Występ Małgorzata Rozenek w roli prowadzącej "Dzień Dobry TVN" wywołał mieszane uczucia. Niektórzy zachwycali się nad profesjonalizmem celebrytki, inni stwierdzili, że perfekcyjna pani domu kompletnie nie nadaje się do występowania przed kamerą na żywo. Żona Radosława Majdana od dłuższego czasu zapowiadała w mediach, że to jej największe marzenie. W rozmowie z Pudelkiem sukces Rozenek skomentowała Izabela Janachowska.
Dalsza część artykułu pod materiałem wideo
Gwiazda Polsatu zapewniła, że cieszy się ze szczęścia koleżanki z dawnej stacji. Przyznała, że doskonale zna uczucie szczęścia, które towarzyszy spełnionym marzeniom.
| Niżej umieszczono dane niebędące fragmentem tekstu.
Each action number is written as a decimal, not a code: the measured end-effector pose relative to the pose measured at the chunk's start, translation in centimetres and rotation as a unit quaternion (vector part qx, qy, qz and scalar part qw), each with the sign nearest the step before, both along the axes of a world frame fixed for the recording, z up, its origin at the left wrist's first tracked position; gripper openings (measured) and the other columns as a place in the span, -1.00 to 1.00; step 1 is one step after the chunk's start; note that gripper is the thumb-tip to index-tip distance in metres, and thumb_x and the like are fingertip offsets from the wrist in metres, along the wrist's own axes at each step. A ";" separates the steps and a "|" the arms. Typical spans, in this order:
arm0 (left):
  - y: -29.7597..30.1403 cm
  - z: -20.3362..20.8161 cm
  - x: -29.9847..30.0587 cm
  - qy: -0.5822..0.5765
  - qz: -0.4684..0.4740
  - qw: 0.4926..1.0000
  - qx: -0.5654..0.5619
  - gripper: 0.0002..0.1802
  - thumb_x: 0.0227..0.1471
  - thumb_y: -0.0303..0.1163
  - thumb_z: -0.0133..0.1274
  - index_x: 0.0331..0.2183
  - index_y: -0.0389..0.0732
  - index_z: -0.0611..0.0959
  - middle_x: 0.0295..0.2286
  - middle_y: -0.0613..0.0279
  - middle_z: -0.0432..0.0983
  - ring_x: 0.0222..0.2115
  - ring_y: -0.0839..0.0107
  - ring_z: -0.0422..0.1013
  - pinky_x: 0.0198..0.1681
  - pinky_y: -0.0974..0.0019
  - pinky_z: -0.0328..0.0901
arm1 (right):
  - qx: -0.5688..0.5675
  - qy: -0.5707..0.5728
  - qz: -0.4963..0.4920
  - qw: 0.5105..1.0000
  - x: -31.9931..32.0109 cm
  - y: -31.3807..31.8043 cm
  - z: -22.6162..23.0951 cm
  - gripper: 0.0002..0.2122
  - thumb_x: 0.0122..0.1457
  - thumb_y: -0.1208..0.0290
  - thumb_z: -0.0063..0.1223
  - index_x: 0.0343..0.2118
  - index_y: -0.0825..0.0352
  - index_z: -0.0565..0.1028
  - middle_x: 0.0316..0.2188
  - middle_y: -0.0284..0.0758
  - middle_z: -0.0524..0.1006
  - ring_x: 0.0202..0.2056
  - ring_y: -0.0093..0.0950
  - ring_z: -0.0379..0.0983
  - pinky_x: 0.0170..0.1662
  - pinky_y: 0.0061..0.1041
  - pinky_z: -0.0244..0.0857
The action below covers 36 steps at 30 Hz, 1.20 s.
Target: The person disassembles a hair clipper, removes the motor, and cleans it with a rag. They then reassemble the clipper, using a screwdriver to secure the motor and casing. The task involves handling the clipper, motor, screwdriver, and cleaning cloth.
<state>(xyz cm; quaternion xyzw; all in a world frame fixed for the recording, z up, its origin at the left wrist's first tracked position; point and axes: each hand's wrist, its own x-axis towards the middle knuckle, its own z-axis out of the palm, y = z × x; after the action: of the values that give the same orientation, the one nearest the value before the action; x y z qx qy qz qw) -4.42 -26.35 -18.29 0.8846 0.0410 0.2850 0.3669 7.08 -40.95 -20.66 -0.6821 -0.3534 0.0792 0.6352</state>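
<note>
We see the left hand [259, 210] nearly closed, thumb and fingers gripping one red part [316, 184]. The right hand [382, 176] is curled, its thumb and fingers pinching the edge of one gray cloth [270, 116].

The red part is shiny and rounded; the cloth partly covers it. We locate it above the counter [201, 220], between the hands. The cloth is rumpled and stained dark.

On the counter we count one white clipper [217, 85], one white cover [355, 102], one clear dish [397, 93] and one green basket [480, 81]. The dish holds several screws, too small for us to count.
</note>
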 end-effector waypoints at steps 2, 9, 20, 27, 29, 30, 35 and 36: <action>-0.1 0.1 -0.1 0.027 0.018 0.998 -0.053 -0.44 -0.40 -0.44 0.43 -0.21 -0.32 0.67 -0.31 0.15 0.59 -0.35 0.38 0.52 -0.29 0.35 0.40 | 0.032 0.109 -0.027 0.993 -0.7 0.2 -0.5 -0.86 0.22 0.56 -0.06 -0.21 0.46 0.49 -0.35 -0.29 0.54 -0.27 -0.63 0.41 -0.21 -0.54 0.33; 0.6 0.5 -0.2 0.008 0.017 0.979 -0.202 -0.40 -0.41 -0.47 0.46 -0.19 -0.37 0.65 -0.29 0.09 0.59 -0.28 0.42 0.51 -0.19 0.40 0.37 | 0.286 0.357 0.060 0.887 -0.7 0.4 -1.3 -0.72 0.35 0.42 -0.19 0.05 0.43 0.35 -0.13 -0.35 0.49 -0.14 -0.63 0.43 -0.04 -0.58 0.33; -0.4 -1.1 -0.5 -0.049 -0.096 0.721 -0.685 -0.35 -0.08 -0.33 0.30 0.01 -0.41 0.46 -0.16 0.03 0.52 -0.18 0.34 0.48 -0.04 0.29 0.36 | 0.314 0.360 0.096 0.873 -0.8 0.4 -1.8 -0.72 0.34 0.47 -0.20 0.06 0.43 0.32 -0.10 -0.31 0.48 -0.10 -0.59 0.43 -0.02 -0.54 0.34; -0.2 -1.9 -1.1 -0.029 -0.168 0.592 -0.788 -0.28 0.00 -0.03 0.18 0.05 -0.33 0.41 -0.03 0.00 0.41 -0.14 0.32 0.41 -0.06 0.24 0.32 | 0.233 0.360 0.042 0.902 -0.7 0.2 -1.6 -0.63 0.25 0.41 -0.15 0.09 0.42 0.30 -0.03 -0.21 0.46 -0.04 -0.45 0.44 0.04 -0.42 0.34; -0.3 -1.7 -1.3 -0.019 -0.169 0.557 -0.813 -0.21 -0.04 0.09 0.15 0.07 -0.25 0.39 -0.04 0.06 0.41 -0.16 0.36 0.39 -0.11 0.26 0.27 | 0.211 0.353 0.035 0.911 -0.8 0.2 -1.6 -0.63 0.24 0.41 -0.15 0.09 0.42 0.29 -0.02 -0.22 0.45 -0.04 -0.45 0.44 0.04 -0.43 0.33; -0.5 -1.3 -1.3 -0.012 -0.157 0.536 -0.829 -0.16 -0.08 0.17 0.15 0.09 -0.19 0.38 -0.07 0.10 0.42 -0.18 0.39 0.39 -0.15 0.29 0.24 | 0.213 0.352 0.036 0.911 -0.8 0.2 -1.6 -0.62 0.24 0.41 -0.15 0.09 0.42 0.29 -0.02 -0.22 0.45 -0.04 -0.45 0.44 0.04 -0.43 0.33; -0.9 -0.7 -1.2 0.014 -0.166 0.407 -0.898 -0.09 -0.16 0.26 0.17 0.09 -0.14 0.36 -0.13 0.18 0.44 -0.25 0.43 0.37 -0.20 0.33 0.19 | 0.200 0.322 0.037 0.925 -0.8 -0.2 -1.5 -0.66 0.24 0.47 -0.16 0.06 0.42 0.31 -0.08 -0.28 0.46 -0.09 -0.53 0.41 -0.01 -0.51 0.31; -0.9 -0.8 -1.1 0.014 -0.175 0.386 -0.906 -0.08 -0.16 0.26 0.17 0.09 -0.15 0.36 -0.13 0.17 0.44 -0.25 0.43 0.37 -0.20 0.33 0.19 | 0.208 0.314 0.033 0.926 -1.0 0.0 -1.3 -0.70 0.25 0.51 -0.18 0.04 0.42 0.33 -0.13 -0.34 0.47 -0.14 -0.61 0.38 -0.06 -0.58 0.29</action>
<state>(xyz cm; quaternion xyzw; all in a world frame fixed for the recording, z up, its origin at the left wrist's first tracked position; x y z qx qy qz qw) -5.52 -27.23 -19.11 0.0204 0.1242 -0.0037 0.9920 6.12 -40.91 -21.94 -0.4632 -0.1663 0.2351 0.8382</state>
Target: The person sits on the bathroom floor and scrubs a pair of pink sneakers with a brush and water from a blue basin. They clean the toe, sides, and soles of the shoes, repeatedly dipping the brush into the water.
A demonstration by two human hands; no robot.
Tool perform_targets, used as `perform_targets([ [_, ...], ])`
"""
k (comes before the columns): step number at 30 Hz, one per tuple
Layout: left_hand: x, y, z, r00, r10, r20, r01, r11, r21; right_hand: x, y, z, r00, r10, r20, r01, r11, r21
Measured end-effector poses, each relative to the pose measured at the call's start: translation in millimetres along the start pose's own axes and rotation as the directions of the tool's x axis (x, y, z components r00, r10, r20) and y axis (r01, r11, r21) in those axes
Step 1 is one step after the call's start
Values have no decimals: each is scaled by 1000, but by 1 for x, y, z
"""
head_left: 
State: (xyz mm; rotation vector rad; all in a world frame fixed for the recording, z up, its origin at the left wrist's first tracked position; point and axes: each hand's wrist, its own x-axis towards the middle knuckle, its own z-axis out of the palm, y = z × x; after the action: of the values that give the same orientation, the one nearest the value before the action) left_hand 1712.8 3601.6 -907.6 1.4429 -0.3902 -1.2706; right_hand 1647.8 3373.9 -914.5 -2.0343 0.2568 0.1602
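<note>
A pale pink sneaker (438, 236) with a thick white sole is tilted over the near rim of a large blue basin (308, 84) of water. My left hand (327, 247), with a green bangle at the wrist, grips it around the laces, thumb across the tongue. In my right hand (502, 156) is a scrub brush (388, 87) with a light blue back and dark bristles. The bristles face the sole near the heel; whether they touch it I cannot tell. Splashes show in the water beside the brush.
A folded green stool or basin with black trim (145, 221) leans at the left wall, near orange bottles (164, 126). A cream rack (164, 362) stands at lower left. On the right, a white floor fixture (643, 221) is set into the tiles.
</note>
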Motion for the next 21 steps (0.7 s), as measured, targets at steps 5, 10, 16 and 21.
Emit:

Jestem osobą wolną od zazdrości i wspieram swoich znajomych. (...) Bardzo się cieszę, że udało jej się spełnić swoje marzenie. Komunikowała o tym od pewnego czasu. Na maksa tego chciała. Też znam to uczucie, też czasami mam marzenie. Kiedy udaje mi się je spełnić, to jest ogromna radość.
Iza dodała również, że wielkie gwiazdy zawsze budzą mieszane uczucia i wielkie emocje. W rozmowie z Pudelkiem Janachowska dodała, że Gosia idealnie spełni się w roli prowadzącej, ponieważ budzi skrajne emocje.
W show biznesie powinni być tacy ludzie. Gosia, jak każda duża gwiazda, budzi skrajne emocje. Ją się bardzo kocha albo nienawidzi. Bardzo dobrze. Najważniejsze, żeby generowała emocje. Ona to robi.